Así, durante dos décadas se libró una batalla sorda en nuestro mercado por conseguir vinos de mejor frescura. Al comienzo fueron unos pocos, luego muchos más. Un poco yendo hacia terruños más altos, australes o marinos, otro poco volviendo hacia una madurez más adelantada que recuperara la frescura perdida. Cualquiera sea el caso, ahora la frescura volvió a ocupar un lugar destacado. Pero: ¿por qué es tan importante y sobre todo, cómo reconocer una buena frescura de una mala acidez en el vino?
Balance en equilibrio
El gusto es un concepto estético. Es decir que lo que está bien y lo que está mal se rige por criterios que no son técnicos ni mensurables. Lo que no está sujeto al gusto son las interferencias entre las sustancias que lo determinan. Y de esas sustancias hay que hablar para entender la frescura de un vino, primero, y luego el balance ideal.
Como sucede con el azúcar y la limonada, cuando una bebida es rica en ácidos otra sustancia dulce puede hacer que su expresión se reduzca notablemente. Lo mismo pasa con los amargos y los dulces, que se contraponen como en el café. La experiencia la tenemos todos: más azúcar a una salsa, más azúcar un jugo, más azúcar al café hacen que sensaciones desagradables se conviertan en agradables.
Lo mismo pasa con el vino. Sólo que en su caso las sustancias dulces son otras: alcohol (dulce y amargo a la vez), glicerina (muy dulce) y azúcares, por un lado, se confrontan con los ácidos tartárico (bien acido), cítrico (muy ácido) y málico (muy ácido y además astringente).
De modo que si las uvas contienen mayor grado de acidez, porque se las cosecha buscando ese fin, los vinos tendrán una mayor sensación de frescura.

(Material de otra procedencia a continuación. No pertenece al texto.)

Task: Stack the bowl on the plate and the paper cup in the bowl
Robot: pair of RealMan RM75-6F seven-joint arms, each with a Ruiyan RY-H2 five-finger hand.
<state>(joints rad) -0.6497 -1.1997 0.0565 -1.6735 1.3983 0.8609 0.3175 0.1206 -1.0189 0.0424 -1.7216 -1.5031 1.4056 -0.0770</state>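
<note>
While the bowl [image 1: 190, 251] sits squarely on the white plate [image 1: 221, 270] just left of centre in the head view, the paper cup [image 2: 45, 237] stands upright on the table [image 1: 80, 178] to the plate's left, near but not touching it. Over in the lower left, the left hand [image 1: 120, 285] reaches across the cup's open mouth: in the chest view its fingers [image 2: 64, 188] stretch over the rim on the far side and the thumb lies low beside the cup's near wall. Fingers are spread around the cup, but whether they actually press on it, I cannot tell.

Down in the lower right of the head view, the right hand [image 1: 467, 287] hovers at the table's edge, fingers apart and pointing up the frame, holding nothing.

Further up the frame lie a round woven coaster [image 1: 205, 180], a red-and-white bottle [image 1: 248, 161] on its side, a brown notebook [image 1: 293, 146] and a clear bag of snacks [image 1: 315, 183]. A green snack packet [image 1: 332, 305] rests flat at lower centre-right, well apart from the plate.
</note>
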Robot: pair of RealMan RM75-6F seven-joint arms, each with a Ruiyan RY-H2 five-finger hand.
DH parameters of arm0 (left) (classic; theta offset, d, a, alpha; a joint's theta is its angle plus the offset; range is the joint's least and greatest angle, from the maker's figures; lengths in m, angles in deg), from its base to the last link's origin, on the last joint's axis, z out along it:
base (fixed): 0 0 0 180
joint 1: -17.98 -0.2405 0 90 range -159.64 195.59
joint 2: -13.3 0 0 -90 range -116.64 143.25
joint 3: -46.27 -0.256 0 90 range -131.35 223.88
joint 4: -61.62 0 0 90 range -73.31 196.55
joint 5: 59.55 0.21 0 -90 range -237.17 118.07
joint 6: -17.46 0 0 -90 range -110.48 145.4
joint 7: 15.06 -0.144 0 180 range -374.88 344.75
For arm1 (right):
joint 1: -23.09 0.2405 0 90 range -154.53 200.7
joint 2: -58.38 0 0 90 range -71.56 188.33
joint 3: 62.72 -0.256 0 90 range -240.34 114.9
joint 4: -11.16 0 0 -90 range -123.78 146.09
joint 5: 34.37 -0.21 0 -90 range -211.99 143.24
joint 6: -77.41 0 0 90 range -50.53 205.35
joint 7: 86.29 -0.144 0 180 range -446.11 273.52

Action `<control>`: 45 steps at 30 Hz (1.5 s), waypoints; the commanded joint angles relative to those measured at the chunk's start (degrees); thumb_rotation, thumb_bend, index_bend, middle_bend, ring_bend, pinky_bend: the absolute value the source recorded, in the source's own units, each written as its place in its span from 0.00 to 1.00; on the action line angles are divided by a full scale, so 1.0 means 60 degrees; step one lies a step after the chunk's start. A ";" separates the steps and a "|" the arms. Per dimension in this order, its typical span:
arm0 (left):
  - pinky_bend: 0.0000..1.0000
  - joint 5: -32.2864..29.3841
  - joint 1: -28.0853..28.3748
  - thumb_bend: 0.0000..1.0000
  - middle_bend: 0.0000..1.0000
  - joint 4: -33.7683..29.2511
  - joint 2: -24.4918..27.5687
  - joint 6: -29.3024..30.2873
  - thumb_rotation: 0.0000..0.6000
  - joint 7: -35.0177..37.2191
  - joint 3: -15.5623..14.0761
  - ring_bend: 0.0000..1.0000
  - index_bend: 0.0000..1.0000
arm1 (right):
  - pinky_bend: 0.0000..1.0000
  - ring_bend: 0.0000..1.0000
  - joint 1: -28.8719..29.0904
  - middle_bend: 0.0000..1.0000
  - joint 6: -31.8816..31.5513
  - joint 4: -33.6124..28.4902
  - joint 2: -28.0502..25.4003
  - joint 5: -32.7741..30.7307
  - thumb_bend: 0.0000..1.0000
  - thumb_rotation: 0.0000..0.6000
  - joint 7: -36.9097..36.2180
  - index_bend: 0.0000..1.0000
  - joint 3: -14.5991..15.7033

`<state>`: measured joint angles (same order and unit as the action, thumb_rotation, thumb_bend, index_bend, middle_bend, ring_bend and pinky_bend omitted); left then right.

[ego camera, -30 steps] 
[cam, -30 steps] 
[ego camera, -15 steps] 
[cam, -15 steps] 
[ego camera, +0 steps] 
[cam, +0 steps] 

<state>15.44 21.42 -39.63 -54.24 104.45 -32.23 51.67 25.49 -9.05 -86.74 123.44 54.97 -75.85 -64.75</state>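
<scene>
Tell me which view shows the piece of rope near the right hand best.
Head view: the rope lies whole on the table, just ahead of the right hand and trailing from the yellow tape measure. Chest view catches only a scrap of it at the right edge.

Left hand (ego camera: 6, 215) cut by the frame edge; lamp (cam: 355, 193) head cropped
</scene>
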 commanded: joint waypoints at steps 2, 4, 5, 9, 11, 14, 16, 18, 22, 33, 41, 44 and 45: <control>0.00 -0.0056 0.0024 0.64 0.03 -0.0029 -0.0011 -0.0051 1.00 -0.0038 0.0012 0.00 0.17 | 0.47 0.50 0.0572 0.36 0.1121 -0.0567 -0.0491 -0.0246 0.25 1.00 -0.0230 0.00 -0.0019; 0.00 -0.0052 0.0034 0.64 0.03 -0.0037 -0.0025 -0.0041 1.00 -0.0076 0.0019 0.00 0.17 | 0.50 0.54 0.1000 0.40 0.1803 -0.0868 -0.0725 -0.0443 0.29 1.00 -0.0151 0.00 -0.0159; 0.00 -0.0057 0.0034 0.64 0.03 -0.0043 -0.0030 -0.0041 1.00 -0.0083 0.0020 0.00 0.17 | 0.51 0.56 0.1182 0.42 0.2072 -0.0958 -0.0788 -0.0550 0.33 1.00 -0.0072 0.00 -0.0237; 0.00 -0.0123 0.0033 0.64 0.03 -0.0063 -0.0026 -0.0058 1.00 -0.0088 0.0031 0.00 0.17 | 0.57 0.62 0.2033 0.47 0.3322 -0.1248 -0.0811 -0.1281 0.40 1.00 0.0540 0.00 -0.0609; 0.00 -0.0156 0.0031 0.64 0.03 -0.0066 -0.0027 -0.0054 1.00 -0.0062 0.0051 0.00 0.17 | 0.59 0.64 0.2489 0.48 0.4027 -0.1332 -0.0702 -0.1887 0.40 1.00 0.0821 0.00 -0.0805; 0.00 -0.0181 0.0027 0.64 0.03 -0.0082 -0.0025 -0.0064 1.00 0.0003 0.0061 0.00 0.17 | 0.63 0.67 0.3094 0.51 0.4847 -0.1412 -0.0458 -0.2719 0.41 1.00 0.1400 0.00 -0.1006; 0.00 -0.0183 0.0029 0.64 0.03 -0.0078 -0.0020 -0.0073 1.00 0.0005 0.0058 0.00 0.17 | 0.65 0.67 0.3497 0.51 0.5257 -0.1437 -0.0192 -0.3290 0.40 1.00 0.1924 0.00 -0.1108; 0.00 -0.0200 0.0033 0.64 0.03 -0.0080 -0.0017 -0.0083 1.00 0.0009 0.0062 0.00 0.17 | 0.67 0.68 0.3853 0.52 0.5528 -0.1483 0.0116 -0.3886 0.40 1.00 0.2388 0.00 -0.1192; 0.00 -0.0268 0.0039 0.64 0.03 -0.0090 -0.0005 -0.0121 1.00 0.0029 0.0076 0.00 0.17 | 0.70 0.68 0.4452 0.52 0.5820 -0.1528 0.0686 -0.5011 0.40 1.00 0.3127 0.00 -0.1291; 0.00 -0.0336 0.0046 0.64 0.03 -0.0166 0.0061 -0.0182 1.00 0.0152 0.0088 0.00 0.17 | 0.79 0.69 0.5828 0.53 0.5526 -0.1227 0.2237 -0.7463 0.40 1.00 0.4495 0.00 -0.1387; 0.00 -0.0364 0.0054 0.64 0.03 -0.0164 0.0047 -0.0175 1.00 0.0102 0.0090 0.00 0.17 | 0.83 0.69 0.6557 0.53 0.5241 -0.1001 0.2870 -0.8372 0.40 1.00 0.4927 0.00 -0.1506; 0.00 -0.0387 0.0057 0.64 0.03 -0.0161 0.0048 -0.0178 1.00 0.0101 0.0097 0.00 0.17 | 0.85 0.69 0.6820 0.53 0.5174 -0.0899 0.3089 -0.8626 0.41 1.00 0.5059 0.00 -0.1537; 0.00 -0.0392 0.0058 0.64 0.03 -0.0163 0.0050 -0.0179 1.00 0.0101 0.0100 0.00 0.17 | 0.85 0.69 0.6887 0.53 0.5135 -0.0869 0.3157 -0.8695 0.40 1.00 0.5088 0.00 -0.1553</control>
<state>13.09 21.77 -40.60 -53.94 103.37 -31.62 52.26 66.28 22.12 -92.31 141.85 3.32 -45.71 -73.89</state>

El límite estético para esa frescura está en la boca: cuando un vino deja una exagerada sensación ácida, especialmente bajo la lengua, se lo toma como un defecto. Mientras que si esa acidez logra compensar el dulzor natural del vino y darle relevancia, se la pondera como algo positivo. Ahí es cuando la acidez se transforma en frescura.
La gracia de la frescura
El punto con la frescura que hoy engalana el paladar es que, además de invitar a beber, ayuda a compensar las comidas. Las carnes asadas, por ejemplo, ganan ligereza con estos vinos; mientras que las salsas rojas obtienen un mejor contrapunto. Eso, para no hablar de los quesos duros, cuyo picor encuentra un aliado ideal en la frescura del vino.
Por suerte para todos, la frescura ahora goza de reconocimiento enológico y de consumo. Y los vinos ya no aturden al paladar con peso, ampulosidad y volumen, ya que interfiere con ellos adelgazándolos y creando ligereza. En suma: los pone en balance. Y esa es siempre una buena noticia a la hora de beber.